Tallahassee (AP) — Just days before Florida’s ban on gay marriage is scheduled to be lifted, the state’s top legal officer wants a federal judge to clarify whether clerks in all counties can issue marriage licenses to gay couples.

Attorney General Pam Bondi filed a legal response to U.S. District Judge Robert Hinkle late Dec. 29. Hinkle previously ruled that Florida’s same-sex marriage ban is unconstitutional. He stayed his ruling, but the stay is scheduled to expire Jan. 5.

The association that represents county clerks said the ruling only applies in Washington County, the Panhandle county where the legal challenge originated. Most county clerks around the state say they do not plan to begin issuing licenses on Jan. 6.

Gay-rights groups dispute that interpretation and say the ruling applies to all 67 clerks.

Hinkle last week ordered the state to “explicitly” state whether the proposed injunction applies to all the clerks.
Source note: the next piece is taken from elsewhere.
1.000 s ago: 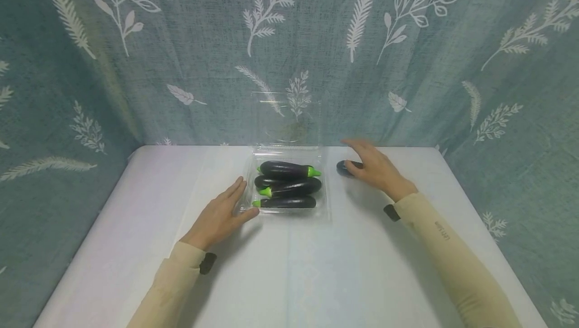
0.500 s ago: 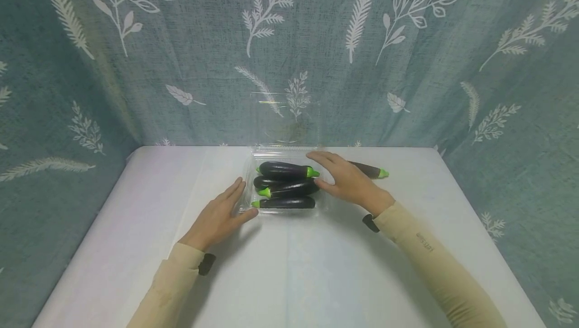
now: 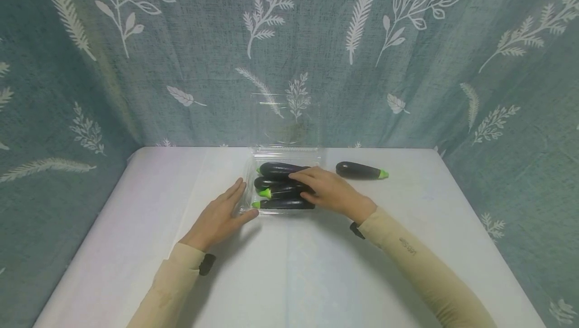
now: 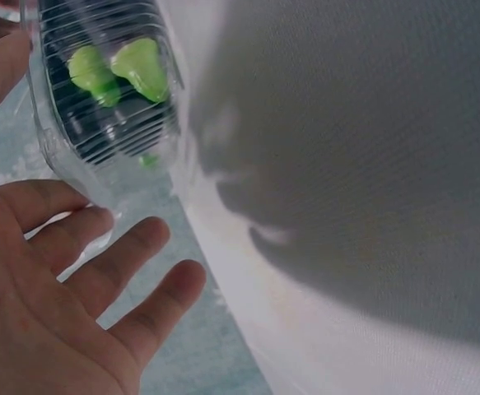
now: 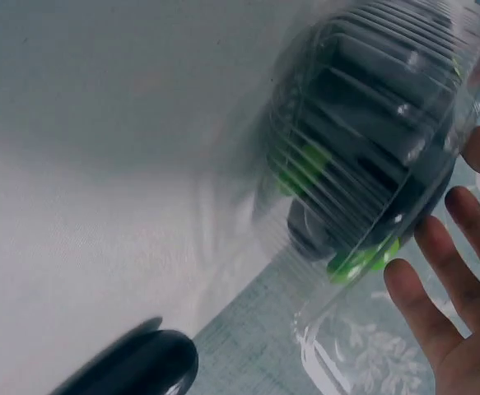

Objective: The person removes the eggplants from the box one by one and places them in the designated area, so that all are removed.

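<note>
A clear plastic clamshell box (image 3: 289, 155) lies on the table with several dark eggplants (image 3: 279, 169) in it, green caps pointing to both sides. At its left wall rests my left hand (image 3: 217, 220), fingers spread and thumb near the front corner. The left wrist view has these straight fingers (image 4: 124, 263) at the ribbed wall. My right hand (image 3: 334, 193) reaches over the box's right side, with fingers extended across the eggplants and hiding their right ends. From the right wrist, its fingers (image 5: 437, 288) appear straight along the rim.
One more eggplant (image 3: 359, 170) lies on the white table (image 3: 316, 278) right of the box, cap to the right. The box's clear lid (image 3: 287, 119) stands raised at the back, before a leaf-patterned green curtain (image 3: 199, 57).
My right hand has moved left from the loose eggplant to over the eggplants in the box, uncovering the loose one. The left hand has stayed at the box's left side.
</note>
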`<act>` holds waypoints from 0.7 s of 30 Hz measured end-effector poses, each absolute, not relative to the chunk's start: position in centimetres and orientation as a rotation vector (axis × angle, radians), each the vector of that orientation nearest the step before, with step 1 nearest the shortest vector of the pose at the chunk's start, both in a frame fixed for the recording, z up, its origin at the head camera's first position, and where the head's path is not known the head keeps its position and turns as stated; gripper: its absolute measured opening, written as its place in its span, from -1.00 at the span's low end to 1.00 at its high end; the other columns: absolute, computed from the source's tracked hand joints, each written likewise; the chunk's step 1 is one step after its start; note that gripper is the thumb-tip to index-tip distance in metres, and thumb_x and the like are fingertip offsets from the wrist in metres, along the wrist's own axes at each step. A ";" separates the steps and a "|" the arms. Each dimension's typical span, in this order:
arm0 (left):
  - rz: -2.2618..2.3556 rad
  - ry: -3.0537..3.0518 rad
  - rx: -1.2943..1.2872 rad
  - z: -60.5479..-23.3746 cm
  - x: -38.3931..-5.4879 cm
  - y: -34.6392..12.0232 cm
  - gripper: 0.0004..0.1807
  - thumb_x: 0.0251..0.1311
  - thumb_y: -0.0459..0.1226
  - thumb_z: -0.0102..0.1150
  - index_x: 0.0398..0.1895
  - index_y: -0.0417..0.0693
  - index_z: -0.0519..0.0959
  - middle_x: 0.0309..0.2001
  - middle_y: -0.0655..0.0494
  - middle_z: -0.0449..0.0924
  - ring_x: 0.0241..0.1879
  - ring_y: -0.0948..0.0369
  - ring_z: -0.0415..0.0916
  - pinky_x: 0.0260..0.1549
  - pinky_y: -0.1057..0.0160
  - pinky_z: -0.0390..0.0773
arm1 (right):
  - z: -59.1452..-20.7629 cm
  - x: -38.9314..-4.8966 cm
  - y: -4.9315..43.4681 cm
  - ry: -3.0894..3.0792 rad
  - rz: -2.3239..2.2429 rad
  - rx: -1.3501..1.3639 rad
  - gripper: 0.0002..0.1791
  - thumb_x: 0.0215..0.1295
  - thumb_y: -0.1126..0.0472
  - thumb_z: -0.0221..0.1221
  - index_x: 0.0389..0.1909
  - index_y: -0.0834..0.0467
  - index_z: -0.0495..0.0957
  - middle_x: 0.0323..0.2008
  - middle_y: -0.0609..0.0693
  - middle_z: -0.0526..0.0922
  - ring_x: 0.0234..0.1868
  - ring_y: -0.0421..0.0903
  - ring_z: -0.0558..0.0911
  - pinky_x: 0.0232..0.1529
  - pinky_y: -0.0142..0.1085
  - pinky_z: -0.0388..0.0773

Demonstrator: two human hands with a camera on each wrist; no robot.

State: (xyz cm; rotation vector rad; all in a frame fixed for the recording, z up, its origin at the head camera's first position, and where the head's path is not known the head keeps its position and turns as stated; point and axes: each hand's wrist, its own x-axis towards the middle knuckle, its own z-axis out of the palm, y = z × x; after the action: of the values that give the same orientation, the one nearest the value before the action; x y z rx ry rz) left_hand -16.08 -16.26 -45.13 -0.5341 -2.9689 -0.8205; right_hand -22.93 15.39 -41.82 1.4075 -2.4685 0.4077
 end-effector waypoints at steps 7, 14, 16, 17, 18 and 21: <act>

But Bondi’s filing doesn’t offer a clear opinion on who is right. Instead, it says if Hinkle intends for the ruling to apply more widely, he should “provide appropriate clarification.”

“This court is best situated to determine the reach of its own order,” states the filing made by Allen Winsor, the state’s solicitor general, on behalf of Bondi.
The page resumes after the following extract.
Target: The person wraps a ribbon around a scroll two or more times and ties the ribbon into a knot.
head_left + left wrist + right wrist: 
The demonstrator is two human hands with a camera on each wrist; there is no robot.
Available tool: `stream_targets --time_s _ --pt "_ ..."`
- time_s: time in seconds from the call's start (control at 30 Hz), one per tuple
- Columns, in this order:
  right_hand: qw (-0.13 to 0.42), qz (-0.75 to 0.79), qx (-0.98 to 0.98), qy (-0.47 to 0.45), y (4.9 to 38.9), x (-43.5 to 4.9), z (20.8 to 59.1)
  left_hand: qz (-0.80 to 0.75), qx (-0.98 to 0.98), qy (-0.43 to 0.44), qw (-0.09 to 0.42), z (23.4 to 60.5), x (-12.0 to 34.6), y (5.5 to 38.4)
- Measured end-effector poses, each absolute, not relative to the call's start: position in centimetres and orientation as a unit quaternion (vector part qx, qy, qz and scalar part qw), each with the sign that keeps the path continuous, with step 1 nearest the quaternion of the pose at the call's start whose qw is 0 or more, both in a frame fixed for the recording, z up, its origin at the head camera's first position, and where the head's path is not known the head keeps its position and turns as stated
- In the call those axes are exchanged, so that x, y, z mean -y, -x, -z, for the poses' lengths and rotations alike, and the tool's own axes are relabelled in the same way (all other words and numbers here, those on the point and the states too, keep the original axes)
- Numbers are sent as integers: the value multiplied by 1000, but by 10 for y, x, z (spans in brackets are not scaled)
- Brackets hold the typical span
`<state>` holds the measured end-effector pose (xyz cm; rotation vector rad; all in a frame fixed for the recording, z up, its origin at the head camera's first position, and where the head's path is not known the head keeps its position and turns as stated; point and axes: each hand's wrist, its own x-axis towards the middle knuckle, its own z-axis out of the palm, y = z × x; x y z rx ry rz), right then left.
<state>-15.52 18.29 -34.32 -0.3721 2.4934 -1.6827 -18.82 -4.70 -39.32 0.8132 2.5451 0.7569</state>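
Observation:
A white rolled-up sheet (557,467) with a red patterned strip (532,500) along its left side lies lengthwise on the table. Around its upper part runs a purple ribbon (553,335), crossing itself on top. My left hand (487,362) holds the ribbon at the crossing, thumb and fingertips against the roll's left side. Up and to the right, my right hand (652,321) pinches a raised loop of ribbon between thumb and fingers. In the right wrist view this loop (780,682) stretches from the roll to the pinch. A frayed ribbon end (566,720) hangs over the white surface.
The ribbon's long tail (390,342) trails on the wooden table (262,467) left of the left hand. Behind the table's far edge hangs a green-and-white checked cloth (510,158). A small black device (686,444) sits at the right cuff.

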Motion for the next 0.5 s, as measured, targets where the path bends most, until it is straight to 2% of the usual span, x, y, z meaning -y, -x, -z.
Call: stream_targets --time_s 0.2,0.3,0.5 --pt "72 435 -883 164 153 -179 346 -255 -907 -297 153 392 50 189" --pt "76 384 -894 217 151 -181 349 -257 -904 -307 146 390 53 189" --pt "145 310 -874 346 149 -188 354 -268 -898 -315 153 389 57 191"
Read that filing here: 2014 12 29 Response of DMS to Emergency Motion for Clarification

Read the pro-equality filing here: Amici Application and Memorandum in Response to Emergency Motion for Clarification

The legal filing does argue that clerks are “independent” officials under Florida’s constitution and that Hinkle’s initial ruling took aim at other statewide officials under Gov. Rick Scott who are not connected to clerks.

Voters in 2008 approved Florida’s ban on same-sex marriages. But like many other judges and appellate courts, Hinkle ruled the ban violates the U.S. Constitution’s guarantee of equal protection. The state has appealed that ruling.
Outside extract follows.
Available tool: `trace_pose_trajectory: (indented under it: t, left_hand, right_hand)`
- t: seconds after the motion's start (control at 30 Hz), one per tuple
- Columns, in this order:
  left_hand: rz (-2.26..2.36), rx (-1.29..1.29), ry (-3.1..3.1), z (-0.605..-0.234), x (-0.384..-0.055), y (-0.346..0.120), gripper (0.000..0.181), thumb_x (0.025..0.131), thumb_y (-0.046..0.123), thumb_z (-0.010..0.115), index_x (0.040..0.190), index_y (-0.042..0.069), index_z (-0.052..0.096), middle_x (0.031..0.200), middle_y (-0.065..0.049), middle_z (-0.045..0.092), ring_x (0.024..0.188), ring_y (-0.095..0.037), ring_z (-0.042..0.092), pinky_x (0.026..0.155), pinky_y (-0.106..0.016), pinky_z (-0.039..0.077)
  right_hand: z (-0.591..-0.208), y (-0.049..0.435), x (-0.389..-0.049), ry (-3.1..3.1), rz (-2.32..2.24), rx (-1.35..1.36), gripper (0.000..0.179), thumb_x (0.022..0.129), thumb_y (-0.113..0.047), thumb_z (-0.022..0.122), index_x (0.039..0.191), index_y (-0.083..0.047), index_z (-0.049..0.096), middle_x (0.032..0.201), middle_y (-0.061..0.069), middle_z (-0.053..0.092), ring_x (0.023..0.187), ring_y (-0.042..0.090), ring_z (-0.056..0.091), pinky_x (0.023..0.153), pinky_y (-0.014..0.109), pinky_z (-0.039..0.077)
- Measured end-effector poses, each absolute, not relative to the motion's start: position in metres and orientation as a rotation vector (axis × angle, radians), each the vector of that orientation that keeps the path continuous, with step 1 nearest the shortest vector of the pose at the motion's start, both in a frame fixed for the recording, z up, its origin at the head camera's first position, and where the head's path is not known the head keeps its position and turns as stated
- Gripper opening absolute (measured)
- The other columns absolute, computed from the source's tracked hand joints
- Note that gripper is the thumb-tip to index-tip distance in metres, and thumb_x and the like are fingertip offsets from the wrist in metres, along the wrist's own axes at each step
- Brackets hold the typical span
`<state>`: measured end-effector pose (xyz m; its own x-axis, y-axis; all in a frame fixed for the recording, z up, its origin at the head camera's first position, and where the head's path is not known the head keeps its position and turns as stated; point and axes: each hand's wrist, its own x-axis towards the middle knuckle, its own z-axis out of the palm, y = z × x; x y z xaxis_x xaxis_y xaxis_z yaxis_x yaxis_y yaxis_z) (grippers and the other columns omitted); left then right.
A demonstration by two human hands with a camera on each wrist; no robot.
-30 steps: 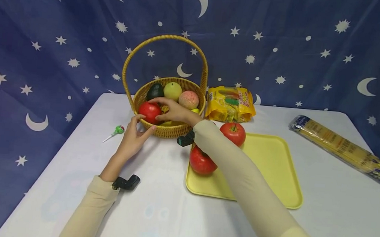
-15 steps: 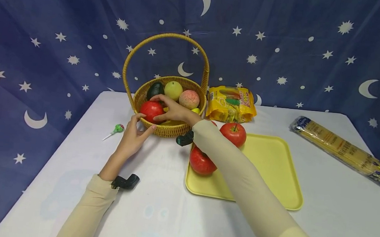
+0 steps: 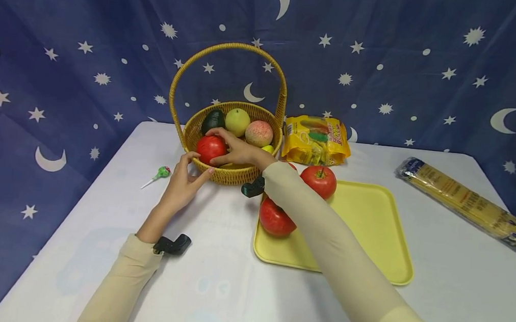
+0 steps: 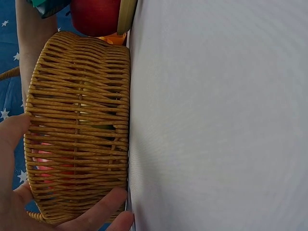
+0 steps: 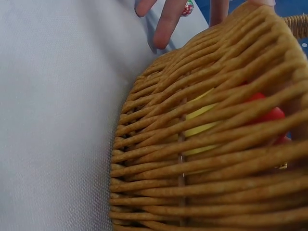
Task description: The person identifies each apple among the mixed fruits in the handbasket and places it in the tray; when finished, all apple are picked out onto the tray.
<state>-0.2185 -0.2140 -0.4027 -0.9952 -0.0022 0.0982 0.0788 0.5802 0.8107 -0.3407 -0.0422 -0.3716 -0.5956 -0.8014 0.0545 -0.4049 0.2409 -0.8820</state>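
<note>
A wicker basket (image 3: 233, 177) with a tall arched handle stands at the back of the table. My right hand (image 3: 239, 151) reaches over its front rim and holds a red apple (image 3: 210, 149) at the basket's left side. My left hand (image 3: 181, 185) grips the basket's front left; in the left wrist view its thumb (image 4: 14, 129) touches the rim and other fingers lie along the woven wall. Also in the basket are an avocado (image 3: 213, 121), a yellow-green pear (image 3: 237, 122) and a pinkish peach (image 3: 259, 133). Yellow fruit beneath is partly hidden by my right hand.
On a yellow tray (image 3: 367, 232) sit red apples (image 3: 319, 180), partly hidden by my right sleeve. A yellow snack bag (image 3: 317, 141) stands behind it. A long noodle packet (image 3: 471, 202) lies at right, a green lollipop (image 3: 162, 172) left of the basket.
Hands, apple and basket keep nearly the same places relative to each other. The head view has shifted slightly.
</note>
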Motion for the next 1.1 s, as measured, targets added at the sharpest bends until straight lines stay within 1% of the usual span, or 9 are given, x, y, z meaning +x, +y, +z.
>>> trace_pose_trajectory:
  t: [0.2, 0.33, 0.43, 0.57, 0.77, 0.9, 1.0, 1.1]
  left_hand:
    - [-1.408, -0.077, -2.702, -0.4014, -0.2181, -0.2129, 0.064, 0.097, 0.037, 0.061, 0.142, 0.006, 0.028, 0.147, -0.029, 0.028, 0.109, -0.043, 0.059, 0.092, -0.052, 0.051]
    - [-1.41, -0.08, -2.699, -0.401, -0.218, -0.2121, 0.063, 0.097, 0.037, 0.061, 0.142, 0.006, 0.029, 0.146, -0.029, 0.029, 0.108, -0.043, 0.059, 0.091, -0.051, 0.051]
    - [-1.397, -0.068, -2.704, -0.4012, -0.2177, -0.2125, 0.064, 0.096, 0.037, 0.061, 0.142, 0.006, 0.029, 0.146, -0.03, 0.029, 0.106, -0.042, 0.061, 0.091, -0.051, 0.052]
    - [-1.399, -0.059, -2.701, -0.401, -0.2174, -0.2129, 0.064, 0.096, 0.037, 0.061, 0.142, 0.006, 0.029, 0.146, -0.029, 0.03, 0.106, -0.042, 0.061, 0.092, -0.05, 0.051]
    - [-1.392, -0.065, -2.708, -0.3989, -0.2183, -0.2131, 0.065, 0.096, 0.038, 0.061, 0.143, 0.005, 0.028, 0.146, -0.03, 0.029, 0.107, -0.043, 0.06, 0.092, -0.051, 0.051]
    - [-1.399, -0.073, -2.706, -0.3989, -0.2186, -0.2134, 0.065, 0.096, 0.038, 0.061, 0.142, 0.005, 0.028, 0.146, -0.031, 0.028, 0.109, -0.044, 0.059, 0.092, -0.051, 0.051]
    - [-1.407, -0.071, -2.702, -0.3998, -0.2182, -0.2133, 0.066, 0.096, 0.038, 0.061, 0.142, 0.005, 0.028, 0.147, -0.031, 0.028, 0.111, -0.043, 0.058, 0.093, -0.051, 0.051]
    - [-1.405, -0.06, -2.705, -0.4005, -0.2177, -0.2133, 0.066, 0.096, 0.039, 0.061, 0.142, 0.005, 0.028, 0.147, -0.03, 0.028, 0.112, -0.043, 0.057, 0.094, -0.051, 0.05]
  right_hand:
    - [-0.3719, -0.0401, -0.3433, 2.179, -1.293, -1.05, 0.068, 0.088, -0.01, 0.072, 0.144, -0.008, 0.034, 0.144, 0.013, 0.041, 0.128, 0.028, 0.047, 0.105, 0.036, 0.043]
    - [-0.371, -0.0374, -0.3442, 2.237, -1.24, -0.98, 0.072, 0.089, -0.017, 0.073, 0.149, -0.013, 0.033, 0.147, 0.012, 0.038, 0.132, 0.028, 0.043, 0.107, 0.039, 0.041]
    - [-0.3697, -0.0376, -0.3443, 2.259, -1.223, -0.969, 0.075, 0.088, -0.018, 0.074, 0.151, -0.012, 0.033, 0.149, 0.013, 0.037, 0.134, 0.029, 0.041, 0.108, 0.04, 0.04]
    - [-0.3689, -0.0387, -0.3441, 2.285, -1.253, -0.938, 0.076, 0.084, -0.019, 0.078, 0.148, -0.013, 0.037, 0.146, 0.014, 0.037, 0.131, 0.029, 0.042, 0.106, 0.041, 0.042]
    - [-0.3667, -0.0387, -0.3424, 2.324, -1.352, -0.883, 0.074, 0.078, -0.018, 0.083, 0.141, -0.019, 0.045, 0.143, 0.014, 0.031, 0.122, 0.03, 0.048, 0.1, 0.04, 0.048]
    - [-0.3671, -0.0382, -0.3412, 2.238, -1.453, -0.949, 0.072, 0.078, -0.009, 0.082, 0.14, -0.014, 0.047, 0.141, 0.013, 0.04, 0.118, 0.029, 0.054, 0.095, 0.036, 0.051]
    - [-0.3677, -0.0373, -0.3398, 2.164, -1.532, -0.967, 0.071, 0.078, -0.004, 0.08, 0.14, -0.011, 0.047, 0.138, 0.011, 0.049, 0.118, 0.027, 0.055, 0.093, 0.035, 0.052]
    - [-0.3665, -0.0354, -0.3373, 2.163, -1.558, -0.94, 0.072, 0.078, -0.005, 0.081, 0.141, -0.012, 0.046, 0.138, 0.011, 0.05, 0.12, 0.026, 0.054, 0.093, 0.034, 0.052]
But while the appeal is underway, Bondi tried to persuade a federal appeals court in Atlanta to keep Hinkle’s ruling on hold and keep the ban in place. Bondi’s office argued at the time that there was “widespread confusion” on how to carry out Hinkle’s order. The appeals court rejected the request, so Bondi went to U.S. Supreme Court Justice Clarence Thomas, who oversees emergency appeals from Florida, Alabama and Georgia.

The entire U.S. Supreme Court wound up considering the petition but in a one-paragraph order issued earlier this month the court stated that only Thomas and Justice Antonin Scalia would have kept the stay in place.

Howard Simon, executive director of the American Civil Liberties Union in Florida, said in an email that the “confusion” created over Hinkle’s ruling was because the way Bondi and others interpreted it.

“No public official should then be enforcing an unconstitutional law,” Simon said.